Dès le 1er janvier, Andreane Jordan Meier devra promouvoir les «multiples atouts» du canton: musées, hautes écoles à renommée internationale comme l’EPFL et l’Ecole hôtelière de Lausanne, PME – moteur du canton –, vignerons… Les vignerons? «C’est bien joli de vendre la beauté de Lavaux, mais il faut aussi valoriser les gens qu’il y a derrière», illustre la Vaudoise.
De multiples atouts économiques
Elle n’aime pas résumer le canton à l’Arc lémanique, un terme «artificiel». Vaud est riche de par sa diversité: le Gros-de-Vaud de son enfance, «grenier du canton», la vallée de Joux et son savoir-faire horloger, le Pays-d’Enhaut et son patrimoine culturel, le pôle d’innovation yverdonnois avec la Haute Ecole d’ingénierie. «Mettre davantage en avant les qualités de ces régions, c’est ce qui m’anime. Un tissu économique aussi varié est une chance énorme, il faut le maintenir.» Elle chapeautera une offensive autour de la marque «Vaud».
Andreane Jordan Meier reprend un service en mue: l’accent sera mis sur l’innovation. Pas assez de start-up sur sol vaudois? S’il faut continuer à stimuler leur création, la future cheffe veut avant tout leur permettre de se développer et de rester dans le canton. Elle ne le cache pas, le but final est de créer des emplois. Avec 1 franc sur 2 destiné à l’exportation, la qualité de vie des Vaudois dépend de l’innovation. Un quart des start-up les plus novatrices de Suisse sont vaudoises.
Un canton en pleine forme
Avec un taux de chômage très bas et l’entrée en vigueur de la RIE III cantonale, la tâche s’annonce aisée pour Andreane Jordan Meier. Elle nuance: «La concurrence fiscale est nettement plus forte qu’il y a vingt ans.» Vaud, qui dépend fortement du commerce extérieur, peut vite souffrir des incertitudes à l’étranger (Brexit, accord-cadre avec l’UE). Autre inconnue: la réforme fiscale des entreprises au niveau fédéral.

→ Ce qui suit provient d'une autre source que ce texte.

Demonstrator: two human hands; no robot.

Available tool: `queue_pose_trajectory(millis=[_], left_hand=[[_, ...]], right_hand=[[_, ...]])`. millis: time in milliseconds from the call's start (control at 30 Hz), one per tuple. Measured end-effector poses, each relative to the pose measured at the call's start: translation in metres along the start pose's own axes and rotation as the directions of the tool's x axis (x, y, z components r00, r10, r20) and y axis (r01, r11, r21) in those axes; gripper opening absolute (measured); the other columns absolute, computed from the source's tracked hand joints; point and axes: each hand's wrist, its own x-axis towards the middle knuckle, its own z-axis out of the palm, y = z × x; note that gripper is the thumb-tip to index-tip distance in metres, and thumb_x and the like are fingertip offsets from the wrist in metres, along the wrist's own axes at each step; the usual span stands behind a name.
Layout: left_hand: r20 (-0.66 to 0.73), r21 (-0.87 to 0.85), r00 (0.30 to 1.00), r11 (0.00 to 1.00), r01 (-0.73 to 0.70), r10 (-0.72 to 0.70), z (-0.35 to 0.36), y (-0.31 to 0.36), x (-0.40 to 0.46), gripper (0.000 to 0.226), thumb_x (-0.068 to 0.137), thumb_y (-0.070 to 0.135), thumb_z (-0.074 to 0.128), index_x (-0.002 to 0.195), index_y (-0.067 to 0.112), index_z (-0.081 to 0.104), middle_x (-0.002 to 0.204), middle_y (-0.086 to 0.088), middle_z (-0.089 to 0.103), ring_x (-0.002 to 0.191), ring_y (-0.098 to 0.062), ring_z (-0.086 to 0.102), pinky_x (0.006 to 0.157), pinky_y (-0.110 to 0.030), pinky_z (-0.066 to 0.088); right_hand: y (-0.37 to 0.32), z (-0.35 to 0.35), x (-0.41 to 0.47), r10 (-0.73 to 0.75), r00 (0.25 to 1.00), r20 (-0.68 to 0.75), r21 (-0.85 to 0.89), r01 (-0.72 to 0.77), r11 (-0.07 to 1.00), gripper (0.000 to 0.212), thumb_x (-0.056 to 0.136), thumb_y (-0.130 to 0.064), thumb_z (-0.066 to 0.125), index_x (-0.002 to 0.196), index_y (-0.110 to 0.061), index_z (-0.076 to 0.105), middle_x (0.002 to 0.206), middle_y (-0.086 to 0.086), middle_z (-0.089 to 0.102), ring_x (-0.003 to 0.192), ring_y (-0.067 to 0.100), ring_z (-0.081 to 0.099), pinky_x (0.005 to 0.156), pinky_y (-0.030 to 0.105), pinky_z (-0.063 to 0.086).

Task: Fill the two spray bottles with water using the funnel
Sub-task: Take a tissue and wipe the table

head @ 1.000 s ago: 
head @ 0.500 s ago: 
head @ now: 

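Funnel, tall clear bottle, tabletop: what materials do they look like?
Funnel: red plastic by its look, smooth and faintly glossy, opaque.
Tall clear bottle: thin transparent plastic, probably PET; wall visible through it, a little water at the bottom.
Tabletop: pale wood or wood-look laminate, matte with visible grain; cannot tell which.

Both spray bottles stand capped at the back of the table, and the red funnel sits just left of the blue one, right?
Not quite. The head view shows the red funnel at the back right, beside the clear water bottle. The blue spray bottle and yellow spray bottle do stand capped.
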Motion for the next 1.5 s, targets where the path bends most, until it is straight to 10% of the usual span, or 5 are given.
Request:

A côté de la promotion et de l’innovation, la libérale devra aussi manier le bâton. Son futur service regroupe la police du commerce, qui délivre les autorisations aux hôtels et restaurants, et la sécurité alimentaire. «C’est un enjeu public, il est primordial que l’image que l’on promeut soit crédible et irréprochable», souligne celle qui se dit «rigoureuse et loyale».
Et la vie privée dans tout ça? Andreane Jordan Meier, qui habite Montreux, l’évoque peu. «Je tiens beaucoup à ma deuxième casquette, celle de maman», dit-elle la main sur le coeur. Elle s’évade par la musique ou dans la nature. Toujours dans le mouvement, elle fait de la course à pied et de la randonnée. Court-elle vers le prochain défi à relever?